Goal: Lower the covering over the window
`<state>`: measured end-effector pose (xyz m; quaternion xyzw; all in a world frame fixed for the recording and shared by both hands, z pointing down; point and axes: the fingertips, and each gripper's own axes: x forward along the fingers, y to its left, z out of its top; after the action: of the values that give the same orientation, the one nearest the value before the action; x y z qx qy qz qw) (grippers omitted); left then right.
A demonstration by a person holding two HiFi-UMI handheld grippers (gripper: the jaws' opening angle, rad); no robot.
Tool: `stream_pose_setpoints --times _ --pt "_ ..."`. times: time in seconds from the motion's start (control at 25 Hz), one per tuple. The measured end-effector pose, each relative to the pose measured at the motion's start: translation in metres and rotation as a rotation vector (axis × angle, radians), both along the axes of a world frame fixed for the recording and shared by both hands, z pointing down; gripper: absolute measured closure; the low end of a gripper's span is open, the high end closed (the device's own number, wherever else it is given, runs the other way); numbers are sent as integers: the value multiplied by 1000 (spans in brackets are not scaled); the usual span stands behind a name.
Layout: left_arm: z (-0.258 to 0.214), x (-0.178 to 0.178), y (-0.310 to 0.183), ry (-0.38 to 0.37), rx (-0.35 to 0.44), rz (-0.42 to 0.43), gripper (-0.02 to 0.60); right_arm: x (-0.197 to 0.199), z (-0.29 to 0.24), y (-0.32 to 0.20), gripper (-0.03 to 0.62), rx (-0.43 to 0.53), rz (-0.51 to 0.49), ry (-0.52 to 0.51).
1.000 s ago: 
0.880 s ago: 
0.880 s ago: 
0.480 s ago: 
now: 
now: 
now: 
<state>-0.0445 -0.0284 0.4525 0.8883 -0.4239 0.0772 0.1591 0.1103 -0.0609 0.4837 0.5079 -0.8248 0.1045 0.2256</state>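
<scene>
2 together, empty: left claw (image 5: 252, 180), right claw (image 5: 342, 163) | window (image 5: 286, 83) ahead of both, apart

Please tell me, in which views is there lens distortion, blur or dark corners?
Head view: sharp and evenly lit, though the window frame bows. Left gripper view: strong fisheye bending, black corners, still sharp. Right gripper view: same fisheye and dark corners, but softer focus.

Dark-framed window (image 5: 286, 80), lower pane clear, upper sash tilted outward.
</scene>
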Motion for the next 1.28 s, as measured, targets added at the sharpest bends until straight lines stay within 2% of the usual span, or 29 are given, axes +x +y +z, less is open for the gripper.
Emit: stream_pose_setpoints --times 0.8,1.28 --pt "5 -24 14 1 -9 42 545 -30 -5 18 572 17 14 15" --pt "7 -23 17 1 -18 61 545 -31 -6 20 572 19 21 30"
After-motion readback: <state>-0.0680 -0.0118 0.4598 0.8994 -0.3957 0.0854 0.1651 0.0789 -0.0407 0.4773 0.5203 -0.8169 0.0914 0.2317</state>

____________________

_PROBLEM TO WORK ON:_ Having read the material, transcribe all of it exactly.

_ANSWER:_
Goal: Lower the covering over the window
`<state>`: measured end-effector pose (xyz m; quaternion xyzw; all in a world frame fixed for the recording and shared by both hands, z pointing down; point and axes: the fingertips, and each gripper's own axes: x forward along the fingers, y to its left, z out of its top; after the action: of the values that give the same orientation, the one nearest the value before the action; x y z qx qy qz qw) (grippers omitted); left then right.
A demonstration by a person holding two HiFi-UMI handheld grippers (gripper: the jaws' opening angle, rad); no robot.
Tool: `stream_pose_setpoints --times _ --pt "_ ..."`. times: time in seconds from the motion's start (control at 25 Hz), one per tuple. The measured end-effector pose, each relative to the pose measured at the motion's start: translation in metres and rotation as a rotation vector (axis × angle, radians), both along the axes of a world frame fixed for the recording and shared by both hands, z pointing down; gripper: absolute measured closure; the low end of a gripper's span is open, the high end closed (the device's own number, wherever else it is given, runs the other way); numbers are sent as integers: the value multiplied by 1000 (spans in brackets are not scaled); the usual span stands behind a name.
Layout: left_arm: z (-0.258 to 0.214), x (-0.178 to 0.178), y (-0.310 to 0.183), ry (-0.38 to 0.37), rx (-0.35 to 0.44), rz (-0.42 to 0.43), gripper (-0.02 to 0.60); right_arm: x (-0.197 to 0.199), z (-0.29 to 0.24), y (-0.32 to 0.20), gripper (-0.03 to 0.62), rx (-0.43 to 0.53), rz (-0.51 to 0.49), ry (-0.52 to 0.51).
1.000 s ago: 
0.880 s ago: 
0.880 s ago: 
0.480 s ago: 
now: 
now: 
now: 
<state>-0.0445 -0.0284 0.4525 0.8883 -0.4239 0.0772 0.1591 0.1103 -0.0609 0.4837 0.5079 -0.8248 0.1045 0.2256</state>
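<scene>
2 together, empty: left claw (image 5: 252, 180), right claw (image 5: 342, 163) | window (image 5: 286, 83) ahead of both, apart

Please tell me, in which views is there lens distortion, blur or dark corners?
Head view: sharp and evenly lit, though the window frame bows. Left gripper view: strong fisheye bending, black corners, still sharp. Right gripper view: same fisheye and dark corners, but softer focus.

Dark-framed window (image 5: 286, 80), lower pane clear, upper sash tilted outward.
</scene>
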Motion for the next 1.28 s, as measured, targets added at the sharpest bends until straight lines stay within 2% of the usual span, or 29 are given, axes +x +y +z, less is open for the gripper.
Emit: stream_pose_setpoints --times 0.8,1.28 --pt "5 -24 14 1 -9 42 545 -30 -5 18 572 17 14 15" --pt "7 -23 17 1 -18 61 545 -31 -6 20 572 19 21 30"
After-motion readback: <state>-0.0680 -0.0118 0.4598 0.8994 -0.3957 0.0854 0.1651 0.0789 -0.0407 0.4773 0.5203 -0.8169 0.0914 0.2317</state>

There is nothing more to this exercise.